/supervised-unsupervised-learning-models

Supervised and unsupervised learning models for classification prediction

Primary LanguagePython

The purpose of this project was to:

	(a) construct supervised and unsupervised cognitive learning models for predicting animal features (given input data) and assess the performances of each model, as well as 

	(b) evaluate how low-level/concrete features (i.e., size) and high-level/abstract features (i.e., intelligence) would affect each model.

Implementation coded in Python. The following packages should be imported: pandas, numpy, scipy, sys, and sklearn (from which the KMeans function was imported for the unsupervised learning model). 


SUPERVISED:
The supervised learning model was fed a set of testing animals to binarily categorize according to size [big (1) or small (0)], as well intelligence, [high (1) or low (0)]. This applied supervised approach constitutes a “nearest prototype classifier design” model, in which classification of the observations are determined according to which observations fall more closely to which centroid. Here, the multivariate Gaussian prototype approach was implemented in hopes that this model could possibly capture the input feature cases accurately; however, other models could have been implemented instead.


UNSUPERVISED:
The unsupervised learning model separated the testing animal set into two distinct groups based on how the animals resembled each other in terms of their features, without having any specific classification goal in mind. Implementation for this unsupervised algorithm was modeled after Macqueen’s (1967) K-means algorithm, a simple unsupervised learning method for clustering data. Conceptually within this method, k centroids (corresponding to k clusters) are placed into the space represented by the objects being clustered.

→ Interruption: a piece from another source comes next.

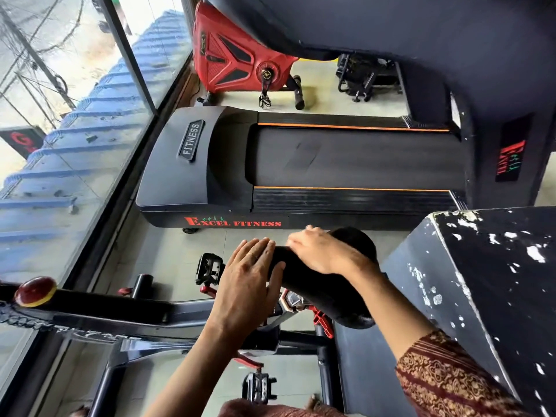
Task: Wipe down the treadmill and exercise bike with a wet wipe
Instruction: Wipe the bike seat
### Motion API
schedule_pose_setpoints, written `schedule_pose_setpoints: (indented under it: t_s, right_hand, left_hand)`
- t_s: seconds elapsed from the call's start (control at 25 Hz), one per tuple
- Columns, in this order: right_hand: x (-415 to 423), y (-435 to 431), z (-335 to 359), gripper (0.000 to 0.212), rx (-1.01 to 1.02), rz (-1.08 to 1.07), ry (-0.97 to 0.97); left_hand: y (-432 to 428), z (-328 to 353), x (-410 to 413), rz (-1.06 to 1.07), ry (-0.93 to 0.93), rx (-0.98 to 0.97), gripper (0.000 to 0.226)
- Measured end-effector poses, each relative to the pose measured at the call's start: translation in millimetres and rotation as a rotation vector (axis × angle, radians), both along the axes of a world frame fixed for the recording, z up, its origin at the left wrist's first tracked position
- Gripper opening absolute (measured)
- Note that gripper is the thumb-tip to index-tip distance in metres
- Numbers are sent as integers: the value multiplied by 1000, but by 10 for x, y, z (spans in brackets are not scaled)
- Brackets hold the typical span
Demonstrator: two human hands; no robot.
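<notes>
Black chipped pillar (pixel 481 281) crowds the saddle's (pixel 316 275) right; treadmill (pixel 346 158) beyond.

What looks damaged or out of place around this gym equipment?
The black painted block right of the black bike saddle is damaged: paint has flaked off in white patches along its edge and top. The black treadmill belt shows a faint slanted scuff. Nothing else stands out.

A gym, shown by a treadmill (pixel 301 164) marked FITNESS and a red exercise bike (pixel 237 55).
</notes>
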State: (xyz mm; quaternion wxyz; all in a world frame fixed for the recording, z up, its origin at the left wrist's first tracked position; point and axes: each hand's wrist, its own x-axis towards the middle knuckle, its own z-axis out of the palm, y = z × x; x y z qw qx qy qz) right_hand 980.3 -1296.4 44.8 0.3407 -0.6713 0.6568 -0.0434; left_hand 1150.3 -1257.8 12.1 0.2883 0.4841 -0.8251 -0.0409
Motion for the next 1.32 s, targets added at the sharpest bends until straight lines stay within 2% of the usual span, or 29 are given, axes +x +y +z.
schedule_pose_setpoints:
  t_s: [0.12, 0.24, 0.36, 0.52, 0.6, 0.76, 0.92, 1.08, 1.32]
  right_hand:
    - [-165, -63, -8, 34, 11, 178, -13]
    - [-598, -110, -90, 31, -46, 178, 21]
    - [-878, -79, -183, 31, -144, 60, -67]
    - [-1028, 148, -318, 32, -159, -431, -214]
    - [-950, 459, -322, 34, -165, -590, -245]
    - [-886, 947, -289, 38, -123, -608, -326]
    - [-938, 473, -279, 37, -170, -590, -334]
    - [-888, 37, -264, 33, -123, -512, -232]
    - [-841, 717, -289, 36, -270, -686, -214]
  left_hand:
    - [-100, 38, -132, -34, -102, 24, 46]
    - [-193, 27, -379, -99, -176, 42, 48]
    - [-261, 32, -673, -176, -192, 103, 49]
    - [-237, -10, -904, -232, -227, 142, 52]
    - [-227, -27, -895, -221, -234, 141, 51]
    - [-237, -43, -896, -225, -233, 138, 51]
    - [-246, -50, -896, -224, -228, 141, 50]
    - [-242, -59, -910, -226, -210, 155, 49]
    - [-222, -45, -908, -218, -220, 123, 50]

The algorithm iteratively assigns each object in the space to the closest centroid until the centroids can no longer be updated in space (i.e., no longer move). 


Size and intelligence, specifically, were selected as predictor categories in order to see how information could be derived from features at a concrete level (i.e., size) in comparison to at an abstract level (i.e., intelligence). These two features were extracted from a larger data set of human ratings on 77 different animals across four designated features (i.e., size, intelligence, fierceness, and speed) (Holyoak et al., 1981).  Through choosing size to represent concrete feature types and, oppositely, intelligence to represent abstract feature types, I hoped to gain insight towards whether any interaction existed when these levels of processing differed for the supervised versus unsupervised models.
 


	- classificationScript.py is the supervised learning algorithm script.

	- clusteringScript.py is the unsupervised learning algorithm script. 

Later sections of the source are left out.